Dari Keprihatinan ke Apresiasi
Perjalanan Rumah Belajar Papua Hei tak selalu mulus. Ratna kerap berhadapan dengan budaya masyarakat yang kurang menempatkan pendidikan sebagai hal utama. Anak-anak dianggap lebih berguna membantu mencari nafkah ketimbang duduk belajar. Namun justru di situlah tekadnya menguat.
"Jadi, kita intinya tuh tidak bisa melihat mereka dengan kacamata kita. Kita harus melihat mereka dengan kacamata mereka, setelah itu kita tahu apa kebutuhan mereka, kita dampingi dengan kesederhanaan dan talenta kita masing-masing. Maka kita akan bisa menolong mereka," ujar ratna.
Ketekunan itu membuahkan hasil.

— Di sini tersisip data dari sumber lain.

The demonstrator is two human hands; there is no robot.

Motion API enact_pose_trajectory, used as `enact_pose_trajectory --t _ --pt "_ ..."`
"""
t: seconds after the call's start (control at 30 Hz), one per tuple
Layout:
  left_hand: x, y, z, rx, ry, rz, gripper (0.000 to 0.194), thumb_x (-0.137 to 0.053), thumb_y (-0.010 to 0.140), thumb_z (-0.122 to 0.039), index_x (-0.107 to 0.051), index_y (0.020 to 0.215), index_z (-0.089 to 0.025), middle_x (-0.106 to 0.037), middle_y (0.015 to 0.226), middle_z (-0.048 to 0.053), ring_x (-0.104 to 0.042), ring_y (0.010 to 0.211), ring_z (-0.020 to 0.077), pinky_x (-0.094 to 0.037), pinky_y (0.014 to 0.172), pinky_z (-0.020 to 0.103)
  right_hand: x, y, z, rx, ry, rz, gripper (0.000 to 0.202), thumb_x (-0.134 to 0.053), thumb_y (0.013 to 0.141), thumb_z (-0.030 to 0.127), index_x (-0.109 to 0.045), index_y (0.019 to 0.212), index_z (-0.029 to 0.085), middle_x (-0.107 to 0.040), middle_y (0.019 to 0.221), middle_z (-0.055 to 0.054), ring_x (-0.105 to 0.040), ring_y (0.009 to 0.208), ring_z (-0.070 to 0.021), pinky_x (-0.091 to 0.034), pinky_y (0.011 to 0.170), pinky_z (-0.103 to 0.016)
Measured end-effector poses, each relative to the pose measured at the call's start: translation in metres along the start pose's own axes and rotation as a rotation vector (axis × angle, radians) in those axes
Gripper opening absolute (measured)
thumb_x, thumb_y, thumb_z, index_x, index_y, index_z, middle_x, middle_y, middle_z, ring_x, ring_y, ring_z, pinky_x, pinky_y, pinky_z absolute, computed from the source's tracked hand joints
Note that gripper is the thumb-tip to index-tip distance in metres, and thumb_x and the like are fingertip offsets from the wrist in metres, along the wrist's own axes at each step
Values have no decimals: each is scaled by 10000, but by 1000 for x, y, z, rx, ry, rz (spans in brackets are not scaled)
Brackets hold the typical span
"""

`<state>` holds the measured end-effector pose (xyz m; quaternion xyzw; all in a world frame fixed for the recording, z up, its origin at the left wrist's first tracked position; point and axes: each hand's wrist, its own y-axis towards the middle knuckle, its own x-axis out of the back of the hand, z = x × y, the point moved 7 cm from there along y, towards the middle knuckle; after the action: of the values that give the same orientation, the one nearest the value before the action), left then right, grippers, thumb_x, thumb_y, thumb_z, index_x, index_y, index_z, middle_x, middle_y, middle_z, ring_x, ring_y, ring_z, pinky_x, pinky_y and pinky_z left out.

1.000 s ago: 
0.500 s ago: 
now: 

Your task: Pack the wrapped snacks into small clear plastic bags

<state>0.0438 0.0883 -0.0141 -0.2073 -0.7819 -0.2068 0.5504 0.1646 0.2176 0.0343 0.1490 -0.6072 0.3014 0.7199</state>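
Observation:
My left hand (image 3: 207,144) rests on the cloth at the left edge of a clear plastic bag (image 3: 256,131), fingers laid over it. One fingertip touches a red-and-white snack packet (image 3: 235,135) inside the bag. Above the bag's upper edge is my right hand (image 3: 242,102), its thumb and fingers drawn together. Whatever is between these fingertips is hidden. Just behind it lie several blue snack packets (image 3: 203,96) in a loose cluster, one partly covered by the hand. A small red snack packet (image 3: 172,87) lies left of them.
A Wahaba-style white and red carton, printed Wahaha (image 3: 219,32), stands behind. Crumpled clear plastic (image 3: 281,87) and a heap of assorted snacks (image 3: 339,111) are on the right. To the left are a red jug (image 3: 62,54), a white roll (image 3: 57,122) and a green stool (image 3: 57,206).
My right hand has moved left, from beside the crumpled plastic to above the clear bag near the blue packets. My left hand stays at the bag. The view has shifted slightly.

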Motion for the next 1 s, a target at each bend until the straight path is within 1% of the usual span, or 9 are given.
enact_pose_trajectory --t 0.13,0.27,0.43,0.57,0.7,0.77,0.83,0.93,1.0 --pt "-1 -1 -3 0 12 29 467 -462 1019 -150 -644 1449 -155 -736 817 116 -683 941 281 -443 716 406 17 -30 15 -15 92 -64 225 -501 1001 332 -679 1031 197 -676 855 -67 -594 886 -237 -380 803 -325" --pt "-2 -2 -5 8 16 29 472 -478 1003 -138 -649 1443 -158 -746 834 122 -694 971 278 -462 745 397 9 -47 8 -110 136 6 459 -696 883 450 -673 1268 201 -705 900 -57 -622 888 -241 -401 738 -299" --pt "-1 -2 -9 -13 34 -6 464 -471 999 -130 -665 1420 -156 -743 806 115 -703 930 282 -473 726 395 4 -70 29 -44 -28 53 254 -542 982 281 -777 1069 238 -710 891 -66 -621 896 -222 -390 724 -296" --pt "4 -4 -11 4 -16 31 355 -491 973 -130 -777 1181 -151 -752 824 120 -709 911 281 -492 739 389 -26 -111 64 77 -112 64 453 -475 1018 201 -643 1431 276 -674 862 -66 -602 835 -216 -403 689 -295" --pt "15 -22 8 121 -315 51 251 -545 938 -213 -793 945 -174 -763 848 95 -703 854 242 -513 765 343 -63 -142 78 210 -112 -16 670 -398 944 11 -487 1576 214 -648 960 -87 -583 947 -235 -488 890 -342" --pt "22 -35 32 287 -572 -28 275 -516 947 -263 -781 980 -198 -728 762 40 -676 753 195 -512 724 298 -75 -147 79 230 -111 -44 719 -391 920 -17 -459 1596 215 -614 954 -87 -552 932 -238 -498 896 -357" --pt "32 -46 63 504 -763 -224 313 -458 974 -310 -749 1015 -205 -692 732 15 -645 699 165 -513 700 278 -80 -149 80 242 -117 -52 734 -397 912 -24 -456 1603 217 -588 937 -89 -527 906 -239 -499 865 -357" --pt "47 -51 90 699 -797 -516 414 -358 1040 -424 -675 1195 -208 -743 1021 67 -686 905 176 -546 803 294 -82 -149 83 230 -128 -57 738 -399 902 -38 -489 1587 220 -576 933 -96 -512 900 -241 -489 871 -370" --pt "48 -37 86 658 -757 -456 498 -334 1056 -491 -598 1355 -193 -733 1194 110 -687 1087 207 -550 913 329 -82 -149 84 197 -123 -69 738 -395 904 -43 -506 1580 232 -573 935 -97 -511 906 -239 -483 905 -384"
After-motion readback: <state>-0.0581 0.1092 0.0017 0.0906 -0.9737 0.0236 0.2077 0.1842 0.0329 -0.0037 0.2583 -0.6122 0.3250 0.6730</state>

Pada 2018, Rumah Belajar Papua Hei meraih penghargaan Reading Community Competition dan kategori “Peduli” dalam Penggerak Pendidikan Indonesia. Tahun 2023, Ratna menerima Apresiasi SATU Indonesia Award dari Astra di bidang pendidikan. Dan tahun berikutnya, di bawah pimpinan Laura Marisa Siagian, Papua Hei! kembali masuk jajaran penerima apresiasi yang sama.
Penghargaan itu bukan sekadar simbol. Melainkan menjadi pengakuan bahwa gerakan kecil dari rumah belajar di atas laut mampu memberi harapan besar bagi masa depan anak-anak Papua.
Perempuan sebagai Penjaga Api
Bagi Ratna, pendidikan bukan sekadar angka di rapor. Pendidikan adalah jembatan yang menghubungkan generasi muda Papua dengan peluang dan kemajuan. Rumah Belajar Papua Hei bukan hanya soal membaca atau berhitung, melainkan menjadi sebuah seruan, ajakan, sekaligus doa. Ajakan untuk melihat Papua bukan hanya lewat alamnya yang mempesona, tetapi lewat semangat anak-anaknya yang ingin belajar.
Doa Ratna adalah agar lahir lebih banyak Ratna lain yang berani menyalakan api kecil pendidikan. Api kecil itu, jika dijaga bersama, akan tumbuh menjadi terang untuk masa depan Papua dan Indonesia. Di balik semangat itu, Ratna selalu menekankan pentingnya peran perempuan. Ia meyakini perempuan adalah pendidik pertama bagi generasi muda. Dengan kasih sayang dan ketelatenan, perempuan mampu menanamkan nilai moral, semangat, dan karakter pada anak-anak.
Oleh karena itu, Ratna mengajak semua perempuan untuk aktif bergerak menebar kebaikan bagi generasi muda, dalam bentuk apa pun dan di mana pun berada. Bagi Ratna, peran perempuan tidak bisa dipisahkan dari proses membangun bangsa. Sebagai pendidik, pembimbing, dan panutan, perempuan berperan penting membentuk karakter anak-anak dan menciptakan fondasi kokoh bagi masa depan yang lebih cerah.